◆ **Provided data**:
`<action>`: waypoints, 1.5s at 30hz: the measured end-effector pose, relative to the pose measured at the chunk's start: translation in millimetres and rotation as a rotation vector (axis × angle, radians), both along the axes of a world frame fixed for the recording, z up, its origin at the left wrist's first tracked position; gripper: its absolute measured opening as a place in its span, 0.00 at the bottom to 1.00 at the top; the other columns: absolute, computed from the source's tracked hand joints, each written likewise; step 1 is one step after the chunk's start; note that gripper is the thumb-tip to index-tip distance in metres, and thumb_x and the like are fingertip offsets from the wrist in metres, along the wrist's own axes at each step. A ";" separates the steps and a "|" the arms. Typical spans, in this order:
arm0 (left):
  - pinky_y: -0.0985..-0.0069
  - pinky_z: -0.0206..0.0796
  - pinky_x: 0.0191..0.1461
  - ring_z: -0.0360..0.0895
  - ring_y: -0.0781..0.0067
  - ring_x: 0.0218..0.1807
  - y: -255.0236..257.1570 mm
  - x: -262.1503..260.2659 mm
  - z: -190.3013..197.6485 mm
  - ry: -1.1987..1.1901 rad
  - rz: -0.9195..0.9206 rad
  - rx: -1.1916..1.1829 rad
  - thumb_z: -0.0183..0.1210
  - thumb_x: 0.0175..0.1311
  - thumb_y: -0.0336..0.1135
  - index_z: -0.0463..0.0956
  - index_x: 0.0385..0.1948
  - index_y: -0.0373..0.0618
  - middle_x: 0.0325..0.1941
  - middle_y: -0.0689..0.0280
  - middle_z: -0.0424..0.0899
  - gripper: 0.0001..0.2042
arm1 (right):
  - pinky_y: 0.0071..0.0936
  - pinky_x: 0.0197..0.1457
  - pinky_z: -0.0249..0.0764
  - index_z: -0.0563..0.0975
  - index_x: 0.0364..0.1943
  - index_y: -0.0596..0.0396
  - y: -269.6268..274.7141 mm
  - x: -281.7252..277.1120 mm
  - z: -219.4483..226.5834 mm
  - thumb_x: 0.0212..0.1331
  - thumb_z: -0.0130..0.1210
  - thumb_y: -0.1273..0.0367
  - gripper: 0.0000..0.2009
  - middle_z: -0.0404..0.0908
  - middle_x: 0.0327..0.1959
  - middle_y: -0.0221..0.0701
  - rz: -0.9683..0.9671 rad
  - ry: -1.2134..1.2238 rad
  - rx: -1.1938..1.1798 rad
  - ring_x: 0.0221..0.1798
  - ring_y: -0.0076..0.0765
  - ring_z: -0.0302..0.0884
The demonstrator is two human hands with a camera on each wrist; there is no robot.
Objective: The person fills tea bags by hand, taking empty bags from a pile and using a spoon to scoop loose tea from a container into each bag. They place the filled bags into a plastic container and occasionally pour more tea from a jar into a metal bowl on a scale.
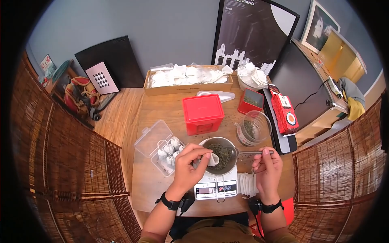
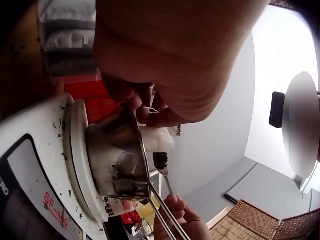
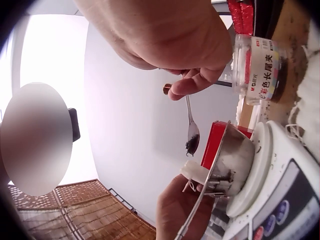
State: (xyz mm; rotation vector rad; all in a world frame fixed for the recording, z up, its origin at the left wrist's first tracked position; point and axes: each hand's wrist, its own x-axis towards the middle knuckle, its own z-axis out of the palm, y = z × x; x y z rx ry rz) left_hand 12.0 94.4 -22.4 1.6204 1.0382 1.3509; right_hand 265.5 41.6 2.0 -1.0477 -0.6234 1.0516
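Note:
My left hand pinches a small white tea bag at the left inner side of a metal bowl. In the bowl lie dark dry leaves. The bowl stands on a white kitchen scale. My right hand holds a metal spoon by its handle, right of the bowl. Dark leaves fill the spoon's tip, which hangs above the bowl beside the tea bag in the right wrist view. String shows by my left fingers.
Left of the bowl, an open plastic box holds several filled bags. Flat white bags lie right of the scale. Behind stand a red tin, a clear jar, a small red tin and a cardboard box of white bags.

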 end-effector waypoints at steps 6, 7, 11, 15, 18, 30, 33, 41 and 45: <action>0.85 0.64 0.38 0.74 0.87 0.37 -0.9 -0.1 -0.6 -0.024 0.001 -0.062 0.68 0.73 0.24 0.91 0.46 0.37 0.41 0.69 0.84 0.06 | 0.22 0.31 0.78 0.82 0.50 0.60 -3.3 -7.0 14.4 0.81 0.60 0.66 0.09 0.89 0.35 0.36 0.065 -0.026 0.021 0.28 0.27 0.85; 0.85 0.64 0.37 0.74 0.87 0.37 -1.0 0.0 -0.4 -0.024 0.002 -0.059 0.68 0.73 0.24 0.91 0.46 0.37 0.41 0.69 0.84 0.06 | 0.22 0.32 0.78 0.81 0.50 0.60 -3.7 -9.1 15.1 0.81 0.60 0.67 0.09 0.89 0.35 0.36 0.064 -0.072 0.020 0.28 0.27 0.85; 0.85 0.64 0.37 0.74 0.87 0.36 -0.4 -0.5 -3.2 -0.022 -0.010 -0.045 0.68 0.73 0.24 0.92 0.46 0.37 0.41 0.69 0.84 0.06 | 0.22 0.34 0.78 0.81 0.51 0.61 -5.5 -14.3 18.8 0.81 0.60 0.68 0.09 0.89 0.36 0.36 0.067 -0.200 0.045 0.30 0.26 0.85; 0.85 0.64 0.37 0.73 0.87 0.36 -0.9 -1.0 -1.8 -0.026 -0.022 -0.054 0.68 0.73 0.24 0.92 0.46 0.38 0.40 0.69 0.84 0.06 | 0.22 0.36 0.79 0.81 0.51 0.61 -8.9 -19.1 27.1 0.81 0.60 0.69 0.09 0.89 0.37 0.36 0.074 -0.306 0.076 0.31 0.25 0.85; 0.85 0.64 0.37 0.73 0.87 0.36 -1.1 -1.1 -1.3 -0.024 -0.021 -0.061 0.68 0.73 0.24 0.92 0.46 0.38 0.40 0.69 0.84 0.06 | 0.21 0.38 0.79 0.81 0.52 0.62 -10.9 -22.3 32.3 0.81 0.60 0.69 0.08 0.88 0.38 0.34 0.092 -0.395 0.096 0.33 0.23 0.84; 0.85 0.63 0.35 0.73 0.87 0.35 -1.2 0.2 0.8 -0.024 0.007 -0.073 0.68 0.74 0.25 0.92 0.47 0.37 0.39 0.70 0.85 0.06 | 0.21 0.39 0.80 0.81 0.50 0.64 -15.7 -29.6 49.7 0.79 0.60 0.74 0.05 0.87 0.39 0.34 0.132 -0.651 0.161 0.35 0.22 0.84; 0.85 0.63 0.35 0.73 0.88 0.35 -1.4 0.6 1.5 -0.031 0.009 -0.068 0.68 0.74 0.24 0.92 0.47 0.36 0.40 0.69 0.86 0.07 | 0.22 0.40 0.81 0.81 0.49 0.64 -17.1 -31.8 54.0 0.78 0.60 0.76 0.04 0.86 0.40 0.36 0.135 -0.732 0.210 0.35 0.24 0.85; 0.82 0.63 0.31 0.73 0.85 0.31 -0.2 3.3 -3.7 -0.080 0.047 -0.045 0.69 0.72 0.26 0.92 0.46 0.37 0.40 0.66 0.89 0.06 | 0.23 0.40 0.82 0.81 0.49 0.65 -18.8 -31.7 53.8 0.76 0.60 0.79 0.04 0.86 0.41 0.39 0.145 -0.860 0.279 0.35 0.27 0.86; 0.83 0.66 0.34 0.76 0.85 0.33 0.0 0.8 -8.5 -0.086 0.018 -0.083 0.67 0.74 0.25 0.91 0.48 0.35 0.42 0.65 0.88 0.07 | 0.23 0.41 0.83 0.81 0.49 0.66 -19.7 -35.0 57.0 0.76 0.60 0.79 0.04 0.86 0.41 0.39 0.149 -0.826 0.268 0.36 0.27 0.87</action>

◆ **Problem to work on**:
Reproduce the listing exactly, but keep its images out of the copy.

◆ **Result below**:
`<action>`: waypoints, 1.5s at 30hz: the measured end-effector pose, relative to the pose measured at the chunk's start: translation in millimetres and rotation as a rotation vector (axis × angle, radians), both along the axes of a world frame fixed for the recording, z up, its origin at the left wrist's first tracked position; gripper: its absolute measured opening as a place in its span, 0.00 at the bottom to 1.00 at the top; the other columns: absolute, computed from the source's tracked hand joints, each written likewise; step 1 is one step after the chunk's start; note that gripper is the thumb-tip to index-tip distance in metres, and thumb_x and the like are fingertip offsets from the wrist in metres, along the wrist's own axes at each step. A ";" separates the steps and a "|" the arms. Typical spans, in this order:
arm0 (left):
  - pinky_y: -0.0985..-0.0069
  - pinky_z: -0.0206..0.0796
  - pinky_x: 0.0191..0.1461
  - ring_z: -0.0360..0.0895
  - ring_y: -0.0781..0.0067
  - ring_x: 0.0218..0.1807
  - y: -255.0236..257.1570 mm
  - x: -262.1503..260.2659 mm
  - z: -190.3013..197.6485 mm
  - ry: -1.1987..1.1901 rad
  - rz: -0.9195..0.9206 rad
  - rx: -1.1916..1.1829 rad
  - thumb_z: -0.0183..0.1210
  - thumb_x: 0.0175..0.1311
  - thumb_y: -0.0336..0.1135
  - index_z: -0.0463..0.0956
  - index_x: 0.0385..0.1948
  - index_y: -0.0373..0.0618
  - middle_x: 0.0325..0.1941
  - middle_y: -0.0689..0.0280
  - middle_z: -0.0424..0.0899
  - gripper: 0.0001..0.2042
arm1 (right):
  - pinky_y: 0.0071..0.0936
  - pinky_x: 0.0197..0.1457
  - pinky_z: -0.0249..0.0764
  - index_z: -0.0563..0.0975
  - index_x: 0.0364..0.1943
  - index_y: -0.0596..0.0396
  - y: -269.6268..274.7141 mm
  - x: -281.7252..277.1120 mm
  - z: -219.4483..226.5834 mm
  - thumb_x: 0.0212..0.1331
  - thumb_z: -0.0130..0.1210
  - thumb_y: -0.1273..0.0367
  - gripper: 0.0000..0.2009
  - middle_z: -0.0404..0.0908
  - middle_x: 0.0327..0.1959
  - middle_y: -0.0221..0.0701
  - rz: -0.9683..0.9671 rad
  - ry: -1.2134..1.2238 rad
  - rx: -1.1938..1.1798 rad
  - ring_x: 0.0221..0.1798
  - ring_y: -0.0076..0.0765
  - ring_z: -0.0302..0.0884
The demonstrator is two human hands with a camera on each wrist; there is no robot.
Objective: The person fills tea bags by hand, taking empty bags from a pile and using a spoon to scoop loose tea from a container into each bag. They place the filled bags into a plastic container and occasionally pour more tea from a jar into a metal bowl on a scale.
State: (xyz mm; rotation vector rad; all in a world frame fixed for the recording, z up, its origin at the left wrist's first tracked position; point and axes: each hand's wrist, its own x-axis towards the middle knuckle, its own z-axis out of the palm, y = z × x; x y z rx ry rz) left_hand 12.0 94.4 -22.4 1.6204 1.0382 1.3509; right_hand 265.5 41.6 2.0 -1.0477 -0.6234 1.0516
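Note:
My left hand pinches a small white tea bag at the left inner side of a metal bowl. In the bowl lie dark dry leaves. The bowl stands on a white kitchen scale. My right hand holds a metal spoon by its handle, right of the bowl. Dark leaves fill the spoon's tip, which hangs above the bowl beside the tea bag in the right wrist view. String shows by my left fingers.
Left of the bowl, an open plastic box holds several filled bags. Flat white bags lie right of the scale. Behind stand a red tin, a clear jar, a small red tin and a cardboard box of white bags.
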
 end-effector waypoints at steps 6, 7, 11, 15, 18, 30, 33, 41 and 45: <action>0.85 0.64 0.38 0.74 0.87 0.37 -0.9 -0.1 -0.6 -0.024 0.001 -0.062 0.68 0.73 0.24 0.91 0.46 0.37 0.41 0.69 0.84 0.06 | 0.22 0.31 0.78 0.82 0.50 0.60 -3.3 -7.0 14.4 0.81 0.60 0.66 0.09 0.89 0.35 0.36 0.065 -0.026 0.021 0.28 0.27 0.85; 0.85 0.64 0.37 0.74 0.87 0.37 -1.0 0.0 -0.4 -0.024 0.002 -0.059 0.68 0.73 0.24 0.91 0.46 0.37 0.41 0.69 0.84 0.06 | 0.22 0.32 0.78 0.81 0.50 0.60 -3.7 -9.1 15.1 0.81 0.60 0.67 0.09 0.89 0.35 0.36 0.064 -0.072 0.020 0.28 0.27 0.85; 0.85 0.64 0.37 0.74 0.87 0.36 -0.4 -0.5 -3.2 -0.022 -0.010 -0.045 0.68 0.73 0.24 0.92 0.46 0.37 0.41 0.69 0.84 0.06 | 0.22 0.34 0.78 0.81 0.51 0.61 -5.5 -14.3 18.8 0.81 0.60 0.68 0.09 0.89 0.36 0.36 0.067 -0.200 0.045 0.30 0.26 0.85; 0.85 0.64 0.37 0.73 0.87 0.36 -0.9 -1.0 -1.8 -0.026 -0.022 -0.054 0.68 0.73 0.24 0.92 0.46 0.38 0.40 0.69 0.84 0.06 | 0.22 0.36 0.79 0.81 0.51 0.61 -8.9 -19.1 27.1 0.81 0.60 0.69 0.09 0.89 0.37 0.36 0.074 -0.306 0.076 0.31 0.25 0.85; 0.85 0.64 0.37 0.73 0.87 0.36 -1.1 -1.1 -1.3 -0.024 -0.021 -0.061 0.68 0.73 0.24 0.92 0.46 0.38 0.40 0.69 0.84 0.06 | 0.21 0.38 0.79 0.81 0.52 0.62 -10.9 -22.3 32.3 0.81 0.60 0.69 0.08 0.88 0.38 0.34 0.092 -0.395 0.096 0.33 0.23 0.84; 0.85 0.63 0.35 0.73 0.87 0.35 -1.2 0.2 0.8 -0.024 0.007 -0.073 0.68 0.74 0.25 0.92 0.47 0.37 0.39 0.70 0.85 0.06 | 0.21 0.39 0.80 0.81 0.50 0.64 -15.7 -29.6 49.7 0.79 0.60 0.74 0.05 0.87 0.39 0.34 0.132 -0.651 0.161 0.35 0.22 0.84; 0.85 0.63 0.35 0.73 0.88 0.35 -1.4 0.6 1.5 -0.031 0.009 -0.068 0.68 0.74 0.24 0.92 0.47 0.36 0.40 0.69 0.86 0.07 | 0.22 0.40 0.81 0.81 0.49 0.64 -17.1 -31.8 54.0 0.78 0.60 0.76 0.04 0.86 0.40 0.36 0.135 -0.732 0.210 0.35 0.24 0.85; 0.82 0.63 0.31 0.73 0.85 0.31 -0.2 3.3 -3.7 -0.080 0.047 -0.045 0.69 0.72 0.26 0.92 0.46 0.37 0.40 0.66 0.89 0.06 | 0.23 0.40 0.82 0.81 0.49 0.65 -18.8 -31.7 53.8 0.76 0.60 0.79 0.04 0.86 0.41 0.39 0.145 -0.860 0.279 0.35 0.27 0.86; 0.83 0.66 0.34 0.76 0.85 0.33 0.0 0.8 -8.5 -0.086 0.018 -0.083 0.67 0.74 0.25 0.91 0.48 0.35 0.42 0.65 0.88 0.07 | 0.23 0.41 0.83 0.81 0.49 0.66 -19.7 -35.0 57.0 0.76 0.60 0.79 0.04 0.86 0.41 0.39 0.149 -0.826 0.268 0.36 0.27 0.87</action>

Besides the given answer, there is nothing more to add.